Chemicals and pesticides decrease the quality of the food and reduce the enzymes and their functions. The same goes for sugar and refined cuisine – you should, therefore, buy organic, unrefined food. Excessive intake of unsaturated omega-6 fatty acids relative to omega-3 fatty acids will also weaken critical digestive enzymes. Vegetables especially rich in enzymes include bean sprouts and other sprouts such as broccoli sprouts. There are also many enzymes in pineapple (bromelain) and papaya (papain). The enzymes in food also ensure the absorption of vitamins and minerals from a healthy diet. If we do not get enough enzymes from our menu, the body has to use a lot of energy producing digestive enzymes. Consequently, there is less energy left for everything else. By eating more “raw food” and avoiding “junk food,” one gets more power, prevents diseases and maintains the body’s self-healing abilities.
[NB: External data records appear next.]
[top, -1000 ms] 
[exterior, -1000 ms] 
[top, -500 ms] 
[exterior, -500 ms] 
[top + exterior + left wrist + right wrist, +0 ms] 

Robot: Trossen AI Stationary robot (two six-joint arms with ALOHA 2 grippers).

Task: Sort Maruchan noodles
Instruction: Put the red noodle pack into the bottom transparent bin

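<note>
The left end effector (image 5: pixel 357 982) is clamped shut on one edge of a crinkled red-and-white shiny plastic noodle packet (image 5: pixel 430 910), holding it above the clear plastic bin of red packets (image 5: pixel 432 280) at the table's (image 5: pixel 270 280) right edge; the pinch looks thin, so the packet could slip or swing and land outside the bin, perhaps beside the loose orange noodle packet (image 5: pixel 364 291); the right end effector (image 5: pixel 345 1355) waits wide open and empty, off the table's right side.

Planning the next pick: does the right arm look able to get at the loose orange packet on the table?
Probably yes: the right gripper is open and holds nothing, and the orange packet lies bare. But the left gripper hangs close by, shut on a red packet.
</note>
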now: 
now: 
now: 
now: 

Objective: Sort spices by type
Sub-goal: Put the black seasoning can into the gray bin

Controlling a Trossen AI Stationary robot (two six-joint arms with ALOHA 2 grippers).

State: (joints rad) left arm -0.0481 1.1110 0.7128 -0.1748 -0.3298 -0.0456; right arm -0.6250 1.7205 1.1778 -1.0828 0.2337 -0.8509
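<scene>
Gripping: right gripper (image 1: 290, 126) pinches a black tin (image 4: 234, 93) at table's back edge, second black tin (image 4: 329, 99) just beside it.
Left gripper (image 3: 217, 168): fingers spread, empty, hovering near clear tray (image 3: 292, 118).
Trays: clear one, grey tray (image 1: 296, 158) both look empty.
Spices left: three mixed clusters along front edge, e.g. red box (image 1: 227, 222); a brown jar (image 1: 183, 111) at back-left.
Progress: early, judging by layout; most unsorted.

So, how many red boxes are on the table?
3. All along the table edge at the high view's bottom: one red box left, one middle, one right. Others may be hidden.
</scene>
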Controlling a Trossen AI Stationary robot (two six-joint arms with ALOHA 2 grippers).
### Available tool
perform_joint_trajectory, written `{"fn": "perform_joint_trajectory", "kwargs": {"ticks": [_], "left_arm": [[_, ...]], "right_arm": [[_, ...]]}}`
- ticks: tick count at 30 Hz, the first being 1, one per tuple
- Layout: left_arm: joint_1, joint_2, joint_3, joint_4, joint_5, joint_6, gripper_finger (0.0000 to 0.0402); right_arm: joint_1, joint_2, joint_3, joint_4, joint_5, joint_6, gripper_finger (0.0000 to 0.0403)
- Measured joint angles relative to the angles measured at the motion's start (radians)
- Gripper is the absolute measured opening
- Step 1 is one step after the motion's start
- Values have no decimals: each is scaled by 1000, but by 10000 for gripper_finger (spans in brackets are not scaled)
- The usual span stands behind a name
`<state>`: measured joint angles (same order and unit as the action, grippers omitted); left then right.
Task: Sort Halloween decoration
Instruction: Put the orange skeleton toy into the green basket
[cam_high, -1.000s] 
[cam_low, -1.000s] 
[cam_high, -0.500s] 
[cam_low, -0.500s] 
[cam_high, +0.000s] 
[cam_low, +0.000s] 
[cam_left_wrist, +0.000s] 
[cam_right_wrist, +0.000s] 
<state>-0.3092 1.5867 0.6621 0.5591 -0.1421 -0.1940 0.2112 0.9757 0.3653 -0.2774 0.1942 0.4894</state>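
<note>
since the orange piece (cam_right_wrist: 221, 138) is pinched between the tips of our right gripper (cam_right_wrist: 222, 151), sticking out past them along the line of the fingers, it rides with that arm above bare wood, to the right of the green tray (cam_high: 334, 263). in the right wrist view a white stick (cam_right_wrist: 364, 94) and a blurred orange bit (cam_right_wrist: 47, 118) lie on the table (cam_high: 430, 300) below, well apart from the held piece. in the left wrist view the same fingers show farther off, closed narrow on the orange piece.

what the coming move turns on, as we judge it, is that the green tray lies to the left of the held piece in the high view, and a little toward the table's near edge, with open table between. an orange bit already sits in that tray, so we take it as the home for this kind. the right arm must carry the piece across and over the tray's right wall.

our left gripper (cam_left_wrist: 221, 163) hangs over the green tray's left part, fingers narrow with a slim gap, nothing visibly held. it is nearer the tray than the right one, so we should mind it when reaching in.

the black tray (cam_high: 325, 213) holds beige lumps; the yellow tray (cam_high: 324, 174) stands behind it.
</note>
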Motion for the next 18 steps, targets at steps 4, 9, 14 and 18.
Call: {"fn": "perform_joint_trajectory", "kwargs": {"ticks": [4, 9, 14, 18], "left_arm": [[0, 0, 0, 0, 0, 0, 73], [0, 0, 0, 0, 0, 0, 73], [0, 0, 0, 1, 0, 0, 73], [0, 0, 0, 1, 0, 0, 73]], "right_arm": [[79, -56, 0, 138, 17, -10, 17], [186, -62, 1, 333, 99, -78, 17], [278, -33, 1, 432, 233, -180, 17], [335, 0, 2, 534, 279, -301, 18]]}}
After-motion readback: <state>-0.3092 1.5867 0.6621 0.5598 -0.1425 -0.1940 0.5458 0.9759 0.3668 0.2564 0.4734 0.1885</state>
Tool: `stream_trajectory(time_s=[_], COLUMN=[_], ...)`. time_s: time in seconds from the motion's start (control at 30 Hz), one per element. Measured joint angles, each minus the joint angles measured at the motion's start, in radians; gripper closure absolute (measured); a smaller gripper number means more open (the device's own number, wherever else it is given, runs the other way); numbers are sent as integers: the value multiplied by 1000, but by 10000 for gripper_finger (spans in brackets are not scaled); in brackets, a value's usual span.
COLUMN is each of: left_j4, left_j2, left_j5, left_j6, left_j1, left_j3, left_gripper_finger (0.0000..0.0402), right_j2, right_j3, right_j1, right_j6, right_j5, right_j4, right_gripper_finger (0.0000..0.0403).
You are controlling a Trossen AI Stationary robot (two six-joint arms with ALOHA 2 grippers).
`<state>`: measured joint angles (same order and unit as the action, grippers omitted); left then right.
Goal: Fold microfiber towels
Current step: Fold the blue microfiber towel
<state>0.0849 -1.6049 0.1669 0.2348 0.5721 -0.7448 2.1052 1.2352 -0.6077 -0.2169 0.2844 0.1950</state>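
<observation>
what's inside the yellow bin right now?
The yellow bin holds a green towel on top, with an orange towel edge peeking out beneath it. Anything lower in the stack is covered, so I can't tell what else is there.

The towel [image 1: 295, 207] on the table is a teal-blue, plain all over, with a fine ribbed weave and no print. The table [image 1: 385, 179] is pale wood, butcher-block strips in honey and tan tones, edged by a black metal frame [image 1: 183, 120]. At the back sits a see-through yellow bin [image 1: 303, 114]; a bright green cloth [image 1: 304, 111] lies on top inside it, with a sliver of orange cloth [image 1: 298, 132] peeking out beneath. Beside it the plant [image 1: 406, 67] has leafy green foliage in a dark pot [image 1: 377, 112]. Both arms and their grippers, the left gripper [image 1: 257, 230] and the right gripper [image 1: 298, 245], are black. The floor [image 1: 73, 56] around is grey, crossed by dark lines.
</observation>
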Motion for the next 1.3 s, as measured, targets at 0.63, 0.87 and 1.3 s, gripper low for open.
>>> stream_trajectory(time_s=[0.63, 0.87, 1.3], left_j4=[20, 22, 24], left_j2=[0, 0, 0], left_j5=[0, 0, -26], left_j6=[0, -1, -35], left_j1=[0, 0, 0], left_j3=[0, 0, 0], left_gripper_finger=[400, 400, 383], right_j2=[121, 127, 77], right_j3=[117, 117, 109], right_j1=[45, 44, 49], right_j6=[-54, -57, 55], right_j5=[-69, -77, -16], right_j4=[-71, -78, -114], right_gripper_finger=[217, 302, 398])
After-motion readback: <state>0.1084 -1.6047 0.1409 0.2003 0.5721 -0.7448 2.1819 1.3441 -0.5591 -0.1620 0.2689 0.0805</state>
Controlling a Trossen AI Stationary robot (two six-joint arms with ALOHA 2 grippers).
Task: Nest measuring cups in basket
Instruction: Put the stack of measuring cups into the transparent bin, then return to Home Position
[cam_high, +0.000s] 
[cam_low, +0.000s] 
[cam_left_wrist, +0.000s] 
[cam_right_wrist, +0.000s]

Symptoms of digestive enzymes deficiency include food intolerances, allergies, fatigue, belching, flatulence, constipation and general poor digestion. If there are not enough proteins in our diet, will the digestive system become swamped and our proteins will not be sufficient. The food will not be adequately digested, and the body will absorb things it should not. Besides, the immune system will be overburdened, we can develop allergies, and the body becomes intoxicated. The risk of chronic diseases increases significantly, and one lives shorter lives.

The Immune System

The enzymes from the pancreas are not only used to digest food in the small intestine. They are also sent directly to the blood for taking care of undigested proteins that have been absorbed from intestines. The immune system takes care of these bits of undigested proteins and forms immune complexes. These trigger allergic reactions. The enzymes attract the immune complexes and break them down so that they can be separated through the kidneys.

The enzymes can also rinse the blood of microorganisms and damaged blood cells. Enzyme deficiency weakens the immune system’s normal function, and treatments with proteins can be useful for many diseases. A diet with too few enzymes can lead to problems with the pituitary, a gland in the brain that controls all other organs in the body. Animal testing showed that boiled food caused poor development, many diseases in bones and nervous system, cramps and a shorter life. The third generation on this diet lost their ability to reproduce. – Enzymes are life.

The Doctor

Carsten Cagn-Hansen is from Denmark, has been practising medicine for 18 years and is a lecturer and tutor at Practicing Doctors Centralized Postgraduate Education. He was the president of the International Society for General Practice. He has also received several awards, including The International Nature Medicine Honorary Price. He is the author of numerous books within health and fitness. To top it off, he has been a radio doctor at Danish radio and a TV doctor on DR TV.

He is currently a writer for EQ Magazine in addition to being a health consultant and a speaker.